When purchasing a bathroom drop down sink, it’s better to buy a self-rimming sink, simply because they are easier to install because the rim can be used to cover the rough trimmed edges of your cut tile around the basin.
New bath sinks normally come with an outline of the sink you have purchased so you can place this on the tiling vanity base to mark the pattern and cut the sink’s opening in the base. If on the other hand, you plan on using your old basin, just turn it upside down and center it on the backerboad so you can trace its outline where your sink needs to be placed.
Working Around the Sink Area
Remember you sink normally has a lip of about one or two inches, so be sure to draw another line, one or two inches in from the sinks outline, on the backerboards surface. This inside line will actually be the cut line you will use when cutting the hole for your sink.
If you are using the manufactures template, mark the outline (sinks perimeter) and inside cut line of your new sink. Somewhere on the cut line drill a starter hole with a cordless drill and then finish cutting out the hole for your sink with a jigsaw.

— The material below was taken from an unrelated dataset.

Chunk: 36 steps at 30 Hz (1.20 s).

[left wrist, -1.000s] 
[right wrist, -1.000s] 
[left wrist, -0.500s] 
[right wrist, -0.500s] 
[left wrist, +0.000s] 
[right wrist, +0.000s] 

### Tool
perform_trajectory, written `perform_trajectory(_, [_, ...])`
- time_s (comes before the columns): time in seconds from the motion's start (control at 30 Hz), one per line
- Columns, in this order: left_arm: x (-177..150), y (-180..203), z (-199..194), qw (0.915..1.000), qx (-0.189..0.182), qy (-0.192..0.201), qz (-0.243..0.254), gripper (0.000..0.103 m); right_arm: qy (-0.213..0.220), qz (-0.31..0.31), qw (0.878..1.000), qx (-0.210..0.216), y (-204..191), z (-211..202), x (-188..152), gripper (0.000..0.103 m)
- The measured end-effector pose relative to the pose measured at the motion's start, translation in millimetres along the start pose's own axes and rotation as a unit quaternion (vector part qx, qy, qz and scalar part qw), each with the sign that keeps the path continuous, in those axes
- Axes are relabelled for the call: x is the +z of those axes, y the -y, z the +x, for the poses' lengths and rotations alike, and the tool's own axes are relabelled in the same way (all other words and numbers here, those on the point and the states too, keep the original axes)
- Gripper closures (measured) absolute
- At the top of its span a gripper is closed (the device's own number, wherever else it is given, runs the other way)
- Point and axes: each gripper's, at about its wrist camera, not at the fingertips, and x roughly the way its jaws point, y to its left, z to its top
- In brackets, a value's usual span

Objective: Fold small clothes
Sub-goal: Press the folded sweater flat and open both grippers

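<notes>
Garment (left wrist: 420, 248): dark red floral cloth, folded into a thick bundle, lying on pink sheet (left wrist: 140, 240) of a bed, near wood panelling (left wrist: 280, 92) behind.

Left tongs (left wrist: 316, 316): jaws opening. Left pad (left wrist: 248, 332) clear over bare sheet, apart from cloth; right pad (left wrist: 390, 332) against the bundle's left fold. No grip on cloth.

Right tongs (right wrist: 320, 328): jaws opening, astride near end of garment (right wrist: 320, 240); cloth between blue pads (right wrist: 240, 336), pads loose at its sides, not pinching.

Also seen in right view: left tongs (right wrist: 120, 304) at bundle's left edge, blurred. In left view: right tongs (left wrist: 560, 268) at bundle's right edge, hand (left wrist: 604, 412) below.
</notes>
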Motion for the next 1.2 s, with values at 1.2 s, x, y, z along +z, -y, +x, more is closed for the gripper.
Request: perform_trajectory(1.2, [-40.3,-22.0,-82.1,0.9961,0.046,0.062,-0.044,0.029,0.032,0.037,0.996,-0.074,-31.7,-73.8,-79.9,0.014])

Next comes your tiles. To ensure tiling consistency, make sure your cartons of tiles have the same lot number. Also choose glazed tiles about three-eighths to half an inch thick. Glazed tiles as compared to non-glazed are better because glazed tiles are easier to maintain and better resist water and staining.
Before you can grout your tiles, you must first make sure everything fits through a dry run. Lay out your tiles on the backer-board and space them out using spacers to represent the space between the tiles that will eventually be filled with grout.
This way you can evaluate the pattern of the tiles thereby minimize cutting as much as possible. Cut and shape your tiles around the sink basin using tile nippers for a better fit. Don’t worry if the edges are not perfect because the sinks lip will hide the rough edges.
Next mark the edges of tiles by snapping chalk lines to guide your installation when you temporally remove your dry run. Remove your tiles and spread thinset (using a notched trowel from your tiling toolbox) between and up to the guide lines, making sure not to cover the guide lines or you will have nothing to assist you with your tile placement.
Reconstruct your tile placement as you set them in place and level them in the thinset. You can make sure your tiles are aligned by gently butting them up against a straight metal edge as you press them into the mortar.
The metal edge can also be used to press down on the tiles to make sure they are level. Let the mortar cure based upon the manufactures specifications and then grout your bathroom vanities tile lines. Once the grout has cure in a day or so, also based up the grout manufactures stipulations you will be ready to put in your vanity sink.
Reinstalling Your Plumbing Fixtures
To install you bathroom vanity sink, you should squeeze out a bead of silicone caulk around the edge or the hole that your sink will be placed in. Gently drop in the sink and tighten any mounting hardware.
Attach the plumbing drain assembly lines and inspect the plumbing for any leaks. If all is well run a final bead of caulk around the edge of your new bathroom sink, this will prevent water from running down a grout line and down into your vanity causing water damage.
Tiling your bathroom vanity couldn’t have been easier and now you are ready to use your beautifully tiled bath vanity countertop.